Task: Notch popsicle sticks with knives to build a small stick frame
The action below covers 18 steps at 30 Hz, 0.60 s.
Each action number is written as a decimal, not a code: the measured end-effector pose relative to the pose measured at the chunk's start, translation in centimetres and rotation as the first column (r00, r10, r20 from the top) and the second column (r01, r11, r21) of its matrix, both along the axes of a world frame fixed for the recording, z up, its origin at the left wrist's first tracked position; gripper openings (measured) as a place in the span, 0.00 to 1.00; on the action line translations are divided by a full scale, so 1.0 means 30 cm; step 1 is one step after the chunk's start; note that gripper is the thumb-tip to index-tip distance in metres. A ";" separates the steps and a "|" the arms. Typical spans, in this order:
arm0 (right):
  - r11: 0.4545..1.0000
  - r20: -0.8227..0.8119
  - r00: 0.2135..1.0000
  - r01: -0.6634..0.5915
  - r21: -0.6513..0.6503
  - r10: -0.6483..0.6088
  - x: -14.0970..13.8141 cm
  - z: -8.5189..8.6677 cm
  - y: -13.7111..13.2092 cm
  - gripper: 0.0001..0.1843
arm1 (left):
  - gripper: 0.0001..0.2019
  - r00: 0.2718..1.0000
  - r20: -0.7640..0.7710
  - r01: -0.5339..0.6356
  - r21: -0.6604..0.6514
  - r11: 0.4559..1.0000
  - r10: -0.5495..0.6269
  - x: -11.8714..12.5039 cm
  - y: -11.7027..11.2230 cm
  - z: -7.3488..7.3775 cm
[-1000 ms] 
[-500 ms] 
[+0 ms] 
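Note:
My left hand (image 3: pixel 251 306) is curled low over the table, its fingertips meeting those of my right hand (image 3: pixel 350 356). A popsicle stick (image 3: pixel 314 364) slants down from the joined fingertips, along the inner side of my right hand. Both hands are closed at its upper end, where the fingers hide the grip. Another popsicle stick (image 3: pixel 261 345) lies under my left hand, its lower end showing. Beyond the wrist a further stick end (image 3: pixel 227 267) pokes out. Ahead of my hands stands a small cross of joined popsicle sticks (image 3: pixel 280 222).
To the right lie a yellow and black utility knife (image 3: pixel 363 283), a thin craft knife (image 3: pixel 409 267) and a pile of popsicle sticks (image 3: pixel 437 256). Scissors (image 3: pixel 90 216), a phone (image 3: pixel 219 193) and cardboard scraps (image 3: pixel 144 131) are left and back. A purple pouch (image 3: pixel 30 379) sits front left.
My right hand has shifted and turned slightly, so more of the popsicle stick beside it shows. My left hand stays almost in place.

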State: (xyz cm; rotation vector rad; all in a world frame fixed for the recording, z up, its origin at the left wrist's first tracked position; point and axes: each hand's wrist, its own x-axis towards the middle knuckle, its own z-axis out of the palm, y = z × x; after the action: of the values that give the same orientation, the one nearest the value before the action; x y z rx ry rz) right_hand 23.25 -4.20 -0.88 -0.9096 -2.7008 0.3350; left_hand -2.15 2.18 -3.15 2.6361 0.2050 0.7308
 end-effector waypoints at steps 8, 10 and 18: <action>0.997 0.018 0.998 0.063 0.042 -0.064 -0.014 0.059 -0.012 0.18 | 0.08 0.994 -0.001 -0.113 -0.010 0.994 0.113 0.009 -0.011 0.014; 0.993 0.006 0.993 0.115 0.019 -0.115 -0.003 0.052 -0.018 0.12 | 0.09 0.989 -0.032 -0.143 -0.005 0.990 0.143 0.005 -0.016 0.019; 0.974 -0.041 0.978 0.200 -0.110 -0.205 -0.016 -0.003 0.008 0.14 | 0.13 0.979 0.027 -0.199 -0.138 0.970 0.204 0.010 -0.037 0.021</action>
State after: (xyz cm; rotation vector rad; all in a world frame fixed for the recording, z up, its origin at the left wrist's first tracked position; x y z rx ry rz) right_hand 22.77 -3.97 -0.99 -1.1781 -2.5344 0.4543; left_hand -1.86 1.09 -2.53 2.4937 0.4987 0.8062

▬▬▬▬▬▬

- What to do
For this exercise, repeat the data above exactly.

- Answer space
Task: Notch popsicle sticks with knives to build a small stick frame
The action below covers 18 steps at 30 Hz, 0.60 s.
Each action number is written as a decimal, not a code: the measured end-effector pose relative to the pose measured at the chunk's start, translation in centimetres and rotation as the first column (r00, r10, r20 from the top) and the second column (r01, r11, r21) of its matrix, both along the axes of a world frame fixed for the recording, z up, its origin at the left wrist's first tracked position; gripper openings (measured) as a place in the span, 0.00 to 1.00; on the action line translations are divided by a full scale, so 1.0 means 30 cm; step 1 is one step after the chunk's start; note that gripper is the thumb-tip to index-tip distance in metres. A ";" separates the steps and a "|" the arms. Typical spans, in this order:
arm0 (right):
  - r11: 0.4545..1.0000
  - r20: -0.8227..0.8119
  - r00: 0.2135..1.0000
  - r01: -0.6634..0.5915
  - r21: -0.6513..0.6503
  - r10: -0.6483..0.6088
  - x: -14.0970..13.8141 cm
  - z: -8.5189..8.6677 cm
  - y: -13.7111..13.2092 cm
  - gripper: 0.0001..0.1843
arm1 (left):
  - gripper: 0.0001..0.2019
  - r00: 0.2718..1.0000
  - r20: -0.7640..0.7710
  - r01: -0.5339..0.6356
  - r21: -0.6604..0.6514
  - r11: 0.4559..1.0000
  - r10: -0.5495..0.6269
  - x: -11.8714..12.5039 cm
  - y: -11.7027..11.2230 cm
  - z: -7.3488..7.3775 cm
[-1000 ms] 
[-500 ms] 
[+0 ms] 
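Note:
My left hand (image 3: pixel 251 306) is curled low over the table, its fingertips meeting those of my right hand (image 3: pixel 350 356). A popsicle stick (image 3: pixel 314 364) slants down from the joined fingertips, along the inner side of my right hand. Both hands are closed at its upper end, where the fingers hide the grip. Another popsicle stick (image 3: pixel 261 345) lies under my left hand, its lower end showing. Beyond the wrist a further stick end (image 3: pixel 227 267) pokes out. Ahead of my hands stands a small cross of joined popsicle sticks (image 3: pixel 280 222).
To the right lie a yellow and black utility knife (image 3: pixel 363 283), a thin craft knife (image 3: pixel 409 267) and a pile of popsicle sticks (image 3: pixel 437 256). Scissors (image 3: pixel 90 216), a phone (image 3: pixel 219 193) and cardboard scraps (image 3: pixel 144 131) are left and back. A purple pouch (image 3: pixel 30 379) sits front left.
My right hand has shifted and turned slightly, so more of the popsicle stick beside it shows. My left hand stays almost in place.
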
State: (xyz cm; rotation vector rad; all in a world frame fixed for the recording, z up, its origin at the left wrist's first tracked position; point and axes: each hand's wrist, its own x-axis towards the middle knuckle, its own z-axis out of the palm, y = z × x; after the action: of the values that give the same orientation, the one nearest the value before the action; x y z rx ry rz) right_hand 23.25 -4.20 -0.88 -0.9096 -2.7008 0.3350; left_hand -2.15 2.18 -3.15 2.6361 0.2050 0.7308
 end-effector waypoints at steps 8, 10 and 18: <action>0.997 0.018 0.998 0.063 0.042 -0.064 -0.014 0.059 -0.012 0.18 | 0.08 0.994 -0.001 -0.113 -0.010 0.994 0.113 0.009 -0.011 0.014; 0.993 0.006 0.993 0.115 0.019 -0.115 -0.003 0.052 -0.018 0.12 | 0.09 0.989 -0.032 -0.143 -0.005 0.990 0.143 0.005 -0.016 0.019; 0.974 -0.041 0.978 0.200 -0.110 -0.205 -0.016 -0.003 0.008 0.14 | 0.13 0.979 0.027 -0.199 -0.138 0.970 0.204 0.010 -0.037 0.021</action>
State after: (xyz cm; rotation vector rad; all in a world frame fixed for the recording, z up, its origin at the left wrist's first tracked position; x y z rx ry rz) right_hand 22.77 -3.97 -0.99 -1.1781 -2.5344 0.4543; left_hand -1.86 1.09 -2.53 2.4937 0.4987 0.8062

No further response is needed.